## Problem details
The whole of the data is to be reproduced exactly.

## Supplied data
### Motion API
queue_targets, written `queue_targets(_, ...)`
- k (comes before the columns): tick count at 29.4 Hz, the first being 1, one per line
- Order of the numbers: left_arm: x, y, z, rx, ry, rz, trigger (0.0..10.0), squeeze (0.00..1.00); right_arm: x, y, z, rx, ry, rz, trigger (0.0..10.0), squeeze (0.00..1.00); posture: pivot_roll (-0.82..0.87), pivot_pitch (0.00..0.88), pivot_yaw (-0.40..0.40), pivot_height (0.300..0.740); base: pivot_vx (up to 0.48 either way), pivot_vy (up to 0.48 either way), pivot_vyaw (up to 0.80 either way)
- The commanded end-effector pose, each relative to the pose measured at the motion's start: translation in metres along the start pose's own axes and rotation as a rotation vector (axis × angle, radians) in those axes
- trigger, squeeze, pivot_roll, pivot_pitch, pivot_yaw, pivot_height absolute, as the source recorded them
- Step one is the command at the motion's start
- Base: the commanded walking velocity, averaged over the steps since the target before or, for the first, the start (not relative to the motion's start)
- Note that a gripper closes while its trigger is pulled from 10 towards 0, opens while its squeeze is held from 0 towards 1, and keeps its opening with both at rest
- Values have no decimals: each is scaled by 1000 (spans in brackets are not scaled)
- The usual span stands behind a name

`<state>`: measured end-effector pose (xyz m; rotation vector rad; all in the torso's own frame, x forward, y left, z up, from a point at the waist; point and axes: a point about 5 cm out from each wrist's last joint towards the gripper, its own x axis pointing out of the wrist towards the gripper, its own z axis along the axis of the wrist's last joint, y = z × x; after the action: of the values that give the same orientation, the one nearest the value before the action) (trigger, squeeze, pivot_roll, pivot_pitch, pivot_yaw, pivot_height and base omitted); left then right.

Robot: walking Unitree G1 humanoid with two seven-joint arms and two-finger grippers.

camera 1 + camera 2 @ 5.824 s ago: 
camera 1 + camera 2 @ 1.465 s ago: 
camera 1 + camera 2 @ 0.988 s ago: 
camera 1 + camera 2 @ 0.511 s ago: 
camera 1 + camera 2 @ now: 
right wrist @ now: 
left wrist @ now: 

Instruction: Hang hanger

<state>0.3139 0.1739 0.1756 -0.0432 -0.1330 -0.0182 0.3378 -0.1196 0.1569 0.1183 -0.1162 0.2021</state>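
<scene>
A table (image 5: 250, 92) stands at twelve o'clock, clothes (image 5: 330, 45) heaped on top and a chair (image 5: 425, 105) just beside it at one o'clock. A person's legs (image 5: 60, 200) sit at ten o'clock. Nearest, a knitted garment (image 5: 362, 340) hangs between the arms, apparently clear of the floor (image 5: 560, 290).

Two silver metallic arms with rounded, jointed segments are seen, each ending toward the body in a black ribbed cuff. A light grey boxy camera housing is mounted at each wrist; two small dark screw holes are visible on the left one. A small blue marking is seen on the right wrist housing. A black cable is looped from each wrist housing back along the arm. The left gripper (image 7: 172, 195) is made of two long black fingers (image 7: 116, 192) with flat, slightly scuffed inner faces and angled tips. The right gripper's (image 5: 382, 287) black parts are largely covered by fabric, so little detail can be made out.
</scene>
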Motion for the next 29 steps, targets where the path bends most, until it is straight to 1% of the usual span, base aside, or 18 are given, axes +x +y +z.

## Output for this exercise
### Motion API
queue_targets, written `queue_targets(_, ...)`
- k (comes before the columns): tick count at 29.4 Hz, the first being 1, one per line
- Order of the numbers: left_arm: x, y, z, rx, ry, rz, trigger (0.0..10.0), squeeze (0.00..1.00); right_arm: x, y, z, rx, ry, rz, trigger (0.0..10.0), squeeze (0.00..1.00); posture: pivot_roll (-0.82..0.87), pivot_pitch (0.00..0.88), pivot_yaw (-0.40..0.40), pivot_height (0.300..0.740); base: pivot_vx (up to 0.48 either way), pivot_vy (up to 0.48 either way), pivot_vyaw (up to 0.80 either way)
- The commanded end-effector pose, each relative to the pose measured at the motion's start: translation in metres along the start pose's own axes and rotation as a rotation vector (axis × angle, radians) in those axes
- trigger, squeeze, pivot_roll, pivot_pitch, pivot_yaw, pivot_height absolute, as the source recorded them
- Step one is the command at the motion's start
- Base: the commanded walking velocity, averaged over the steps since the target before or, for the first, the start (not relative to the motion's start)
- Note that a gripper closes while its trigger is pulled from 10 towards 0, opens while its squeeze is held from 0 towards 1, and keeps its opening with both at rest
- Values have no decimals: each is scaled by 1000 (spans in brackets are not scaled)
- The usual span stands behind a name

`<state>`: measured end-effector pose (xyz m; rotation vector rad; all in the torso's own frame, x forward, y left, z up, from a point at the waist; point and axes: a point about 5 cm out from each wrist's last joint towards the gripper, its own x axis pointing out of the wrist towards the gripper, its own z axis along the axis of the wrist's last joint, y = z × x; after the action: of the values that give the same orientation, the one nearest the value before the action) (trigger, squeeze, pivot_roll, pivot_pitch, pivot_yaw, pivot_height and base omitted); left then right.

Robot: walking Unitree G1 humanoid with two seven-joint arms and two-finger grippers.

camera 1 + camera 2 @ 5.824 s ago: 
camera 1 + camera 2 @ 1.465 s ago: 
camera 1 + camera 2 @ 0.988 s ago: 
camera 1 + camera 2 @ 0.511 s ago: 
camera 1 + camera 2 @ now: 
right wrist @ now: 
left wrist @ now: 

Instruction: Hang hanger

<state>0.3139 0.1739 0.1756 -0.0432 -0.1330 -0.0182 0.3378 -0.1196 0.1569 0.1183 -0.1162 0.2021</state>
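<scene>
A table (image 5: 250, 92) stands at twelve o'clock, clothes (image 5: 330, 45) heaped on top and a chair (image 5: 425, 105) just beside it at one o'clock. A person's legs (image 5: 60, 200) sit at ten o'clock. Nearest, a knitted garment (image 5: 362, 340) hangs between the arms, apparently clear of the floor (image 5: 560, 290).

Two silver metallic arms with rounded, jointed segments are seen, each ending toward the body in a black ribbed cuff. A light grey boxy camera housing is mounted at each wrist; two small dark screw holes are visible on the left one. A small blue marking is seen on the right wrist housing. A black cable is looped from each wrist housing back along the arm. The left gripper (image 7: 172, 195) is made of two long black fingers (image 7: 116, 192) with flat, slightly scuffed inner faces and angled tips. The right gripper's (image 5: 382, 287) black parts are largely covered by fabric, so little detail can be made out.
</scene>
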Motion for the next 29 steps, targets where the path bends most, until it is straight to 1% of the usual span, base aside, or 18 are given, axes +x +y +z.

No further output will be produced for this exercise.